Walsingham's Catholic brother, who knows of the plot against Elizabeth, is jailed, leading Walsingham to reveal Spain's plan to Queen Elizabeth, who angrily confronts the Spanish diplomats. The Spanish ambassador feigns ignorance, accuses her of receiving stolen Spanish gold from pirates, and insinuates that she has a sexual relationship with Raleigh. Enraged, Elizabeth throws the Spaniards out of England. Meanwhile, Philip is cutting down the forests of Spain to build the Spanish Armada to invade England. Mary writes letters condoning the plot.

Babington storms into a cathedral where Elizabeth is praying and fires a pistol at her, though Elizabeth is unharmed as there was no bullet in the gun. As Elizabeth learns of Mary's involvement in the plot, Walsingham insists Mary be executed to quell any possible revolt. Elizabeth reluctantly agrees. Mary is tried for high treason and beheaded; Walsingham realises this was part of the Jesuits' plan all along: Philip never intended for Mary to become queen, but with the Pope and other Catholic leaders regarding Mary as the true Queen of England, Philip uses Mary's death to obtain papal approval for war. The "murder" of the last legitimate Catholic claimant to the throne gives Philip the pretext he needs to invade England and remove Elizabeth, leaving the way to the English throne free for his own daughter.

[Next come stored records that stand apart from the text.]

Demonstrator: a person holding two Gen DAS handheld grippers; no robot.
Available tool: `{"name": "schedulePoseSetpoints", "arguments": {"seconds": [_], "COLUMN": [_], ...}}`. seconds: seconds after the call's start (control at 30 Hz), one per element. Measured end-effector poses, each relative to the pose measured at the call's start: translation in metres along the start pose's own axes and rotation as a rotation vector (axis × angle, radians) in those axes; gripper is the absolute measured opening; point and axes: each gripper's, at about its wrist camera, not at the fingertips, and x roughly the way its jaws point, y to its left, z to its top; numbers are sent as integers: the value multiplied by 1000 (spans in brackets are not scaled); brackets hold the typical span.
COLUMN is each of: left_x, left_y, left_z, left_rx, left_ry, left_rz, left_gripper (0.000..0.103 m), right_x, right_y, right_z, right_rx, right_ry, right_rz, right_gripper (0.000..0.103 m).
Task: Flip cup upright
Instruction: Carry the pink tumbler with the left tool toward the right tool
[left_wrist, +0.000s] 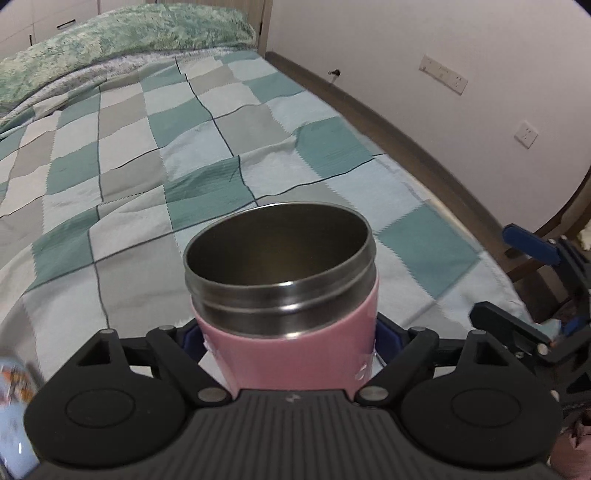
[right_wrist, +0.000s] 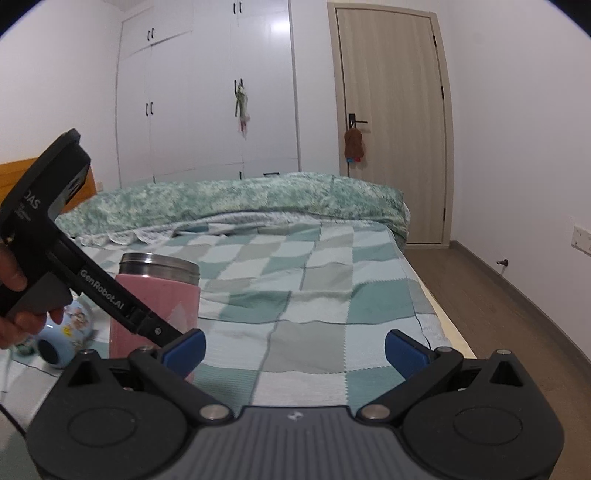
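Observation:
A pink cup (left_wrist: 288, 354) with a steel rim stands upright, mouth up, on the checked bedspread (left_wrist: 155, 155). My left gripper (left_wrist: 290, 341) is shut on its pink body, blue pads pressed to both sides. The right wrist view shows the same cup (right_wrist: 157, 295) at the left with the left gripper's black body (right_wrist: 74, 266) across it. My right gripper (right_wrist: 293, 350) is open and empty, to the right of the cup, over the bed. It also shows at the right edge of the left wrist view (left_wrist: 535, 295).
A light blue patterned cup (right_wrist: 64, 332) lies on its side left of the pink cup. A green quilt (right_wrist: 236, 203) is bunched at the bed's far end. The bed's right edge drops to a wooden floor (right_wrist: 517, 314). A wardrobe and door stand behind.

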Motion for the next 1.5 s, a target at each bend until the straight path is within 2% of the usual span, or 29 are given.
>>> {"name": "schedulePoseSetpoints", "arguments": {"seconds": [0.23,0.47,0.63,0.8,1.03,1.2,1.23,1.27,1.37,1.5], "left_x": [-67,-111,-117,-91,-60,-52,-55,-63,-93,-134], "left_y": [-21,-19,-14,0,17,18,18,18,17,20], "left_z": [-54,-119,-161,-184,-187,-186,-188,-189,-194,-202], "left_rx": [-14,-93,-133,-223,-319,-300,-290,-277,-243,-218], "left_ry": [-2,25,108,172,82,63,43,7,-99,-183], "left_rz": [15,36,54,77,69,78,78,78,72,76], "left_gripper": [88,88,88,88,87,89,92,103,103,103], "right_x": [-51,-86,-102,-111,-112,-111,-112,-112,-113,-113], "right_y": [25,59,79,92,89,89,90,90,95,113], "right_z": [8,1,-13,-30,-48,-52,-53,-54,-54,-49], "right_rx": [-13,-39,-42,-34,-25,-24,-22,-20,-17,-26], "right_ry": [-12,12,44,70,123,137,138,140,144,149], "right_rz": [25,44,80,118,120,115,116,118,127,139], "right_gripper": [103,103,103,103,103,103,103,103,103,103]}}
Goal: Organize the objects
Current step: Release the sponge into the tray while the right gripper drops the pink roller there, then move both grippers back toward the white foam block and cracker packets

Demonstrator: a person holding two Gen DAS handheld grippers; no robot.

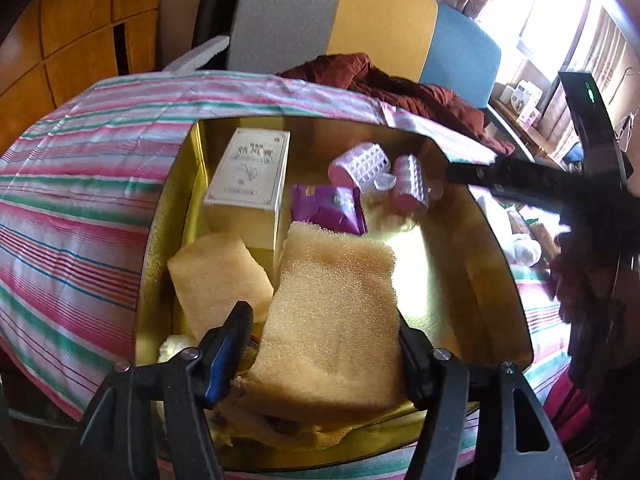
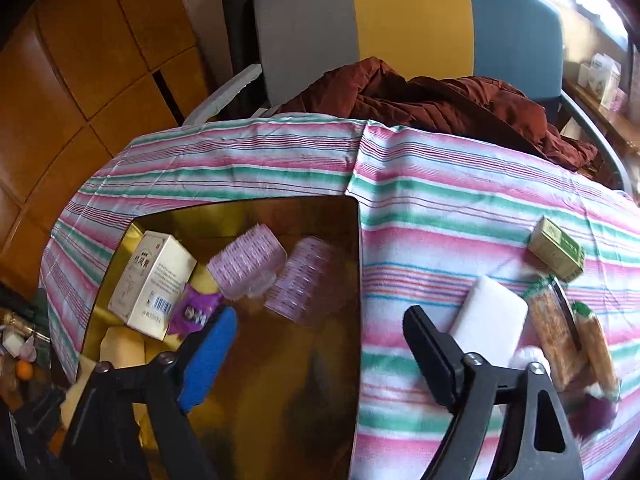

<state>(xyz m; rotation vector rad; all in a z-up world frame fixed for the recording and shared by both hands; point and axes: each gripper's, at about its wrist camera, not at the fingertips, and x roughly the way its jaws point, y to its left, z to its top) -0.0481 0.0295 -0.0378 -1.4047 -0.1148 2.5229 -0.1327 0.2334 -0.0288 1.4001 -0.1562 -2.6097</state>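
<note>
Squeezing easily, the soft, light yellow foam sponge (image 1: 332,320) is held by its sides in the left gripper (image 1: 324,344) jaws; the right gripper (image 2: 320,340) jaws are wide open and empty.

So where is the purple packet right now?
The purple packet lies inside the gold box, between the white carton and the pink hair rollers.

Gold box (image 1: 192,168) glossy; sponge (image 1: 332,320) porous, rough; tablecloth (image 2: 460,216) striped woven cloth.

home: striped tablecloth (image 2: 460,208), jacket (image 2: 440,104) on chair (image 2: 408,12), curtained window (image 1: 552,20).
</note>
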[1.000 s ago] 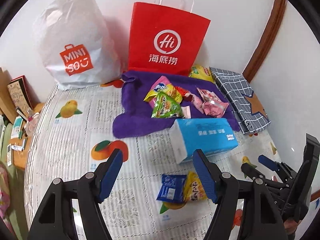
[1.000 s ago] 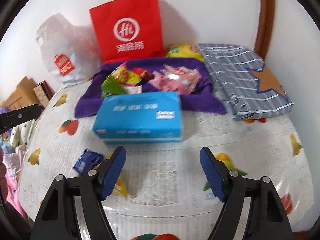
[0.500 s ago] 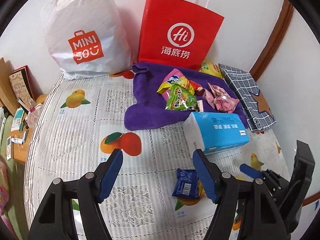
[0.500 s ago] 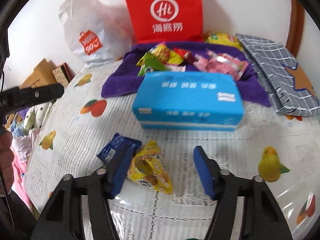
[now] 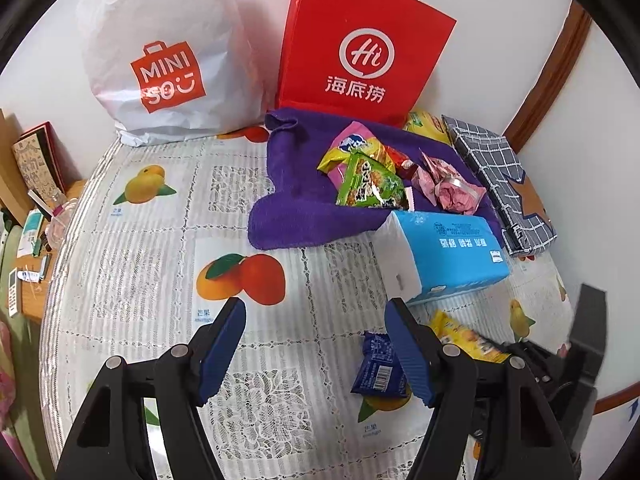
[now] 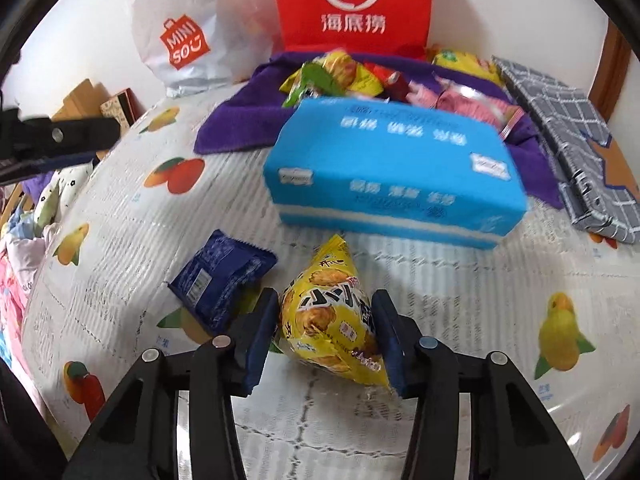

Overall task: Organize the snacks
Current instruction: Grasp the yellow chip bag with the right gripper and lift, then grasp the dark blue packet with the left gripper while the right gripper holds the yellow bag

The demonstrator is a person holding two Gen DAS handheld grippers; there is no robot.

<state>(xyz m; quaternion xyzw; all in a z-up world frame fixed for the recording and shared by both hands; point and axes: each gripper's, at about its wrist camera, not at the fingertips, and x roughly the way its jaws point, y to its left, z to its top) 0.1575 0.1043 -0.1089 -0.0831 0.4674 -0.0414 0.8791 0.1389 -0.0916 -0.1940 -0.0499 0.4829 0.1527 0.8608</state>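
Right tongs (image 6: 326, 326) closing, pads against yellow snack packet (image 6: 330, 316); blue packet (image 6: 222, 280) just beside, mid-worktop (image 6: 460, 280).

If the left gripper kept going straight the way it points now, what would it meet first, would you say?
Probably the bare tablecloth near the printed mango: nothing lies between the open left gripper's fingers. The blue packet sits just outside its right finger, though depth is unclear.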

Bess reveals to Raleigh that she is pregnant with his child, and pleads with him to leave. Instead, the couple marry in secret. When Elizabeth confronts Bess, she confesses her pregnancy and that Raleigh is her husband. An infuriated Elizabeth berates Bess, reminding her that she cannot marry without royal consent. She banishes Bess from court and has Raleigh imprisoned for the crime of seducing a ward of the queen.

As the Spanish Armada begins its approach up the English Channel, Elizabeth forgives Bess and sets Raleigh free to join Sir Francis Drake in battle. The ships of the Armada vastly outnumber England's, but a storm blows the Armada toward the beaches, endangering its formation and becoming vulnerable to English fire ships. Elizabeth, at her coastal headquarters, walks out to the cliffs and watches the Spanish Armada sink in flames as the English fleet prevails.

She visits Raleigh and Bess and blesses their child. Elizabeth appears to triumph personally through her ordeal, again resigned to her role as the Virgin Queen and mother to the English people.

==Production==
Principal photography began 28 April 2006 and completed on 1 August 2006.

===Historical background===

In November 1558, King Philip II of Spain's second wife, Queen Mary I of England, died. They had married in July 1554, a year after Mary's accession to the English throne, but the English Parliament had refused to grant him much real power as co-monarch of England. On Mary's death he tried unsuccessfully to persuade her sister and successor, Elizabeth I, to marry him.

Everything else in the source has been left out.